Watercolour Painting Materials and Equipment

Watercolourists are a funny lot. Whenever we see work that we admire, we want to know what paper was used, what pigments were used and what type of brush did the artist use to paint it. Because the range of materials and tools is now so great, it makes our job of selecting the tools and materials that will be suitable for us, so much more difficult.

My position on this is to keep things as simple as possible. It's the "KISS" principle, Keep It Simple Stupid. I did go down the route of trying to find the magic brush, the brush all watercolourists are looking for, the amazing hand crafted brush made from the whiskers of a very rare mouse which is only found in a certain part of China. The brush that does everything perfectly and turns half-hearted sketches into beautiful works of art. We spend fortunes looking for and buying these but always end up frustrated.

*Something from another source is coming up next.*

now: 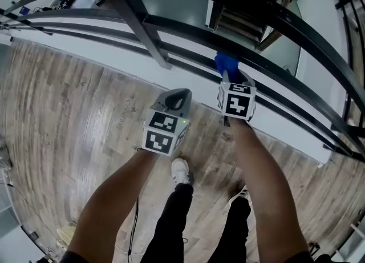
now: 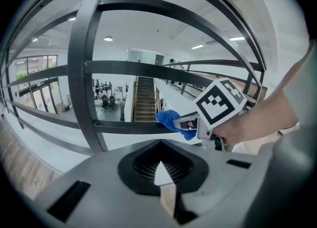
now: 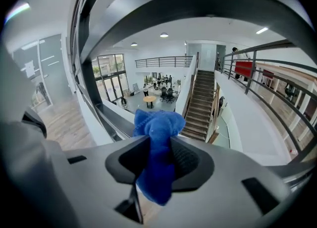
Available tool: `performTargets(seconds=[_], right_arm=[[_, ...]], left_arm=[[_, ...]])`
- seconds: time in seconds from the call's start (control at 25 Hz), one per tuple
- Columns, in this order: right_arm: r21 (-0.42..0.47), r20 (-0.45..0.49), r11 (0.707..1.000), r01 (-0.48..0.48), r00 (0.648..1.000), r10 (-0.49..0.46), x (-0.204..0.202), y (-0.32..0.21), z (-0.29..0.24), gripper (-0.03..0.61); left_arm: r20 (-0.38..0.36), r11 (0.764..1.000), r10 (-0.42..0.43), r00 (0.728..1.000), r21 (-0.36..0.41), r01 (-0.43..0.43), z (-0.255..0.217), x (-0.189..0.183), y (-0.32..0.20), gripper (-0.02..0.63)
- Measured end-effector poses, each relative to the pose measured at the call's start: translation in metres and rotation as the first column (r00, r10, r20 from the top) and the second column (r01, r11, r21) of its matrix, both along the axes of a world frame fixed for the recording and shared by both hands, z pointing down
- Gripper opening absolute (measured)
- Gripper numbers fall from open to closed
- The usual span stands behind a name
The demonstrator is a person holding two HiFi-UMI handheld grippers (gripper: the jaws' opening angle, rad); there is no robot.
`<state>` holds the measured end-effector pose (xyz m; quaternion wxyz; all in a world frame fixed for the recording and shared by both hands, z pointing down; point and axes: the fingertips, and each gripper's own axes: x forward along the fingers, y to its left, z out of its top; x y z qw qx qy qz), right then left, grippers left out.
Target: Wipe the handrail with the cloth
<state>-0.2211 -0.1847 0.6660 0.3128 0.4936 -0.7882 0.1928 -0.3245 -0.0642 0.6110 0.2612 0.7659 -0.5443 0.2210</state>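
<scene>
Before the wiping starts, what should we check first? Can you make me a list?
1. Cloth pinched tight in the right gripper: ok.
2. A bunch of cloth sticks out past the fingers to rub with: ok.
3. Cloth pressed on the handrail bar: looks like it touches, ok.
4. Left gripper shut, empty, and back from the bar: ok.
5. Where the dirt is: cannot tell.

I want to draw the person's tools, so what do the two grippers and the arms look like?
Both the left gripper and the right gripper are light grey plastic with black ribbed pads. Each carries a white cube printed with black square markers. The forearms are bare, with no sleeves showing.
</scene>
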Motion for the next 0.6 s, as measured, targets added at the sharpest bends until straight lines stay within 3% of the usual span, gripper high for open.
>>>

It's the same with papers, the range is huge. There are so many combinations of thickness, surface texture, sizing, absorbency, hot press, cold press, cotton, wood pulp etc, it would take a lifetime and small fortune to experiment and find the one most suited to you. I know, I've travelled that path too.

It only follows that the same is true of the pigments we use too. Nothing is straightforward. A sunset yellow from one manufacturer will have a different name, although the identical colour from another manufacturer. There is no standardisation except for when it comes to the pigment numbers which should be printed on the tubes. If you look at a tube of paint you may see something like PBr7 printed on the label. This is the pigments Colour Index Name. In this case Raw Umber. It's useful for us to know what the composition of the paint is because this tells us that raw umber is made from one pigment PBr7. When colours are made from multiple pigments there is a likelihood that when mixed with other colours there could be a tendency that the resultant colour will be muddy. For this reason, we look for paint which is made up of only one pigment if possible. There is a very detailed explanation on the excellent Handprint Website which I'd urge you to read if this is something that interests you.

The travelling watercolour set of JMW Turner RA ca. 1842

Dimensions: 296 mm x 317 mm x 9 mm

With so many choices to make I came to the conclusion that I could either spend a lifetime experimenting with all the tools and materials available or actually get on and do some painting. I saw it like this, Turner was the worlds finest watercolour painter ever. The paints (see above) brushes and papers that were available to him during his lifetime would have been of a much lower quality than what is available today so whatever I used would have been better. I therefore chose to use the following which are economical except for the artists quality pigments from Winsor and Newton.

Watercolour Paper.

Although I have Arches and Saunders Waterford 140 lb papers I find them far too absorbent. I prefer to use Bockingford which is a cheaper wood pulp paper because the watercolour remains on the surface longer due to the sizing used. A lot of people are snobby about the paper they use and will only use the most expensive papers like Arches, but it doesn't suit me although I do like the fishy sizing smell when it's wet.

Watercolour Brushes.

My favourite brushes are cheap Royal Soft-Grip Synthetic/Sable mix. They are not as soft as sable or squirrel but they point well and your're not afraid to scrub around in your palette with them. I do have many brushes which I may use occasionally but the Royals are my go to work horses. Brushes don't last for ever, so if you do use the very expensive Kolinsky Sable brushes, be prepared to replace them on a regular basis. I have some which I was scared to use for the fear of ruining them. I went to use one only to find that moths had eaten the tip so it would no longer point.

My Colour Palette.

I am often asked about the palette of colours I use. I try to keep this to a minimum if I can for two reasons. One, so I don't have to keep thinking what colours to use, and two, watercolour harmony is important . Paintings are more harmonious if there are fewer colours used.

My main restricted palette is, Cobalt Blue, Ultramarine Blue, Permanent Sap Green, Lemon Yellow, Quinacridone Gold, Light Red, Burnt Sienna, Burnt Umber, Neutral Tint. I may use other colours occasionally when required but that is my regular palette for landscapes. I only use Artists Quality, Winsor and Newtons watercolour paints. I can't say they are the best, I've been using them for ever so am reluctant to change at this late stage in my watercolour career. They are pricey though, so, who knows I may try other makes in the future.

I buy all my art materials online from Jacksons Art in the UK. They are very reasonable and provide a quick service.